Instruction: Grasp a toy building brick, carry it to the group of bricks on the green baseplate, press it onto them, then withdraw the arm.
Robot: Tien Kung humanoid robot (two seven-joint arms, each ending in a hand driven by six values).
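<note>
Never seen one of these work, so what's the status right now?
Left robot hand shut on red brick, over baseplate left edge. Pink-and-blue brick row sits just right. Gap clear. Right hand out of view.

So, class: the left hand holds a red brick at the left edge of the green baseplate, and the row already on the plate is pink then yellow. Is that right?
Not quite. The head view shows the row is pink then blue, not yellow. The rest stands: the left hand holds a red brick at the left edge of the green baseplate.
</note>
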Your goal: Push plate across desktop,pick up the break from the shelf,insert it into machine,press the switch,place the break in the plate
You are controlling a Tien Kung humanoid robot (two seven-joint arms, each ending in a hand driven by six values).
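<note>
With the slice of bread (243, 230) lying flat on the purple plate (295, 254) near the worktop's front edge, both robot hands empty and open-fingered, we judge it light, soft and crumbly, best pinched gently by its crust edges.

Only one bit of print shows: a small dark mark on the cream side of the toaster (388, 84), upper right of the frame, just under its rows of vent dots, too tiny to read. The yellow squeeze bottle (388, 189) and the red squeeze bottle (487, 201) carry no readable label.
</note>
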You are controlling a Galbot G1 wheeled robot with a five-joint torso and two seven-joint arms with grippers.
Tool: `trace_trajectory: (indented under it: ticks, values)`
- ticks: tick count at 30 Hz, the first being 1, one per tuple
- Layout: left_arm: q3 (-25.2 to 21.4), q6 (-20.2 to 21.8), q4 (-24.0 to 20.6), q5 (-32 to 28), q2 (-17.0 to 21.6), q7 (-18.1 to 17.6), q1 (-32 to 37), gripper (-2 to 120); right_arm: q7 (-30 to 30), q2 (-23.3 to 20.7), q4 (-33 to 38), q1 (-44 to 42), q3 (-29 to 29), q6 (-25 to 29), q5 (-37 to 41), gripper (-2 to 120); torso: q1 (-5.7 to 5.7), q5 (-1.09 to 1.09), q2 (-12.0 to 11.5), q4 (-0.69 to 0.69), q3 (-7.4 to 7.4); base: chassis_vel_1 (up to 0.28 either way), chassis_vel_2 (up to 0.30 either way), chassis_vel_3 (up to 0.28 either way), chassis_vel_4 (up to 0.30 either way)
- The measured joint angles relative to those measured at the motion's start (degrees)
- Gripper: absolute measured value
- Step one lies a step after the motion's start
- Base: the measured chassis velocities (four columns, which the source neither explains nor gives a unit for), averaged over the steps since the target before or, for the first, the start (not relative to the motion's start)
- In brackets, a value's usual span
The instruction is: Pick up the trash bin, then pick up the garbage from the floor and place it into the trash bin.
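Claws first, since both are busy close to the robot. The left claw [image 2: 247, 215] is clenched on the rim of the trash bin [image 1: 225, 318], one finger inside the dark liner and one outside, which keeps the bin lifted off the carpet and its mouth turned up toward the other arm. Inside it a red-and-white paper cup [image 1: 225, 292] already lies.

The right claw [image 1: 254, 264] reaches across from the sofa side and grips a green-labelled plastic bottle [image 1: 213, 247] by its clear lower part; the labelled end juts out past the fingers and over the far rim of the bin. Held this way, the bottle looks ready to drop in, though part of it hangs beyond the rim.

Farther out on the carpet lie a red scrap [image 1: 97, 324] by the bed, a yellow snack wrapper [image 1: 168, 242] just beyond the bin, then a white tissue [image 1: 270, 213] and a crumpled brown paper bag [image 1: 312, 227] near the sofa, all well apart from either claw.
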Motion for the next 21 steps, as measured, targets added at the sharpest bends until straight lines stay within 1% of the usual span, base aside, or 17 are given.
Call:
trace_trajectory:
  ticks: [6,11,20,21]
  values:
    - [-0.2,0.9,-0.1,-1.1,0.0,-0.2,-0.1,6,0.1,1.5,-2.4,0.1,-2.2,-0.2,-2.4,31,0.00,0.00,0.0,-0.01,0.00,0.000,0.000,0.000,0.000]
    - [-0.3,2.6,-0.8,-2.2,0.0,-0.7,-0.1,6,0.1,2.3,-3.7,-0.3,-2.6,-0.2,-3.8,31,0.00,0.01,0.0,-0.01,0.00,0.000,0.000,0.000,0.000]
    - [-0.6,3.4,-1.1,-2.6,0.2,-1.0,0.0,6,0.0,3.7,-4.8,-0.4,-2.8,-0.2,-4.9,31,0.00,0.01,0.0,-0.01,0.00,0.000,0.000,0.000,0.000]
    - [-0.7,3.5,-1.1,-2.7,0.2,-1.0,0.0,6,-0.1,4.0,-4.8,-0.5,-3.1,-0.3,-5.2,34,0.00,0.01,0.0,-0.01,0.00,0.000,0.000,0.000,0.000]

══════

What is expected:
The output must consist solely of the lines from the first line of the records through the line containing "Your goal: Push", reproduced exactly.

Completed task:
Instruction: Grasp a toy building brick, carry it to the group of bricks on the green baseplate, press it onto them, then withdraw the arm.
Robot: Tien Kung humanoid robot (two seven-joint arms, each ending in a hand driven by six values).
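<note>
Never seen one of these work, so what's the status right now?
Left robot hand shut on red brick, over baseplate left edge. Pink-and-blue brick row sits just right. Gap clear. Right hand out of view.

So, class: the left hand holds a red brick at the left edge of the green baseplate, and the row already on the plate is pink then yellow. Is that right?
Not quite. The head view shows the row is pink then blue, not yellow. The rest stands: the left hand holds a red brick at the left edge of the green baseplate.
</note>
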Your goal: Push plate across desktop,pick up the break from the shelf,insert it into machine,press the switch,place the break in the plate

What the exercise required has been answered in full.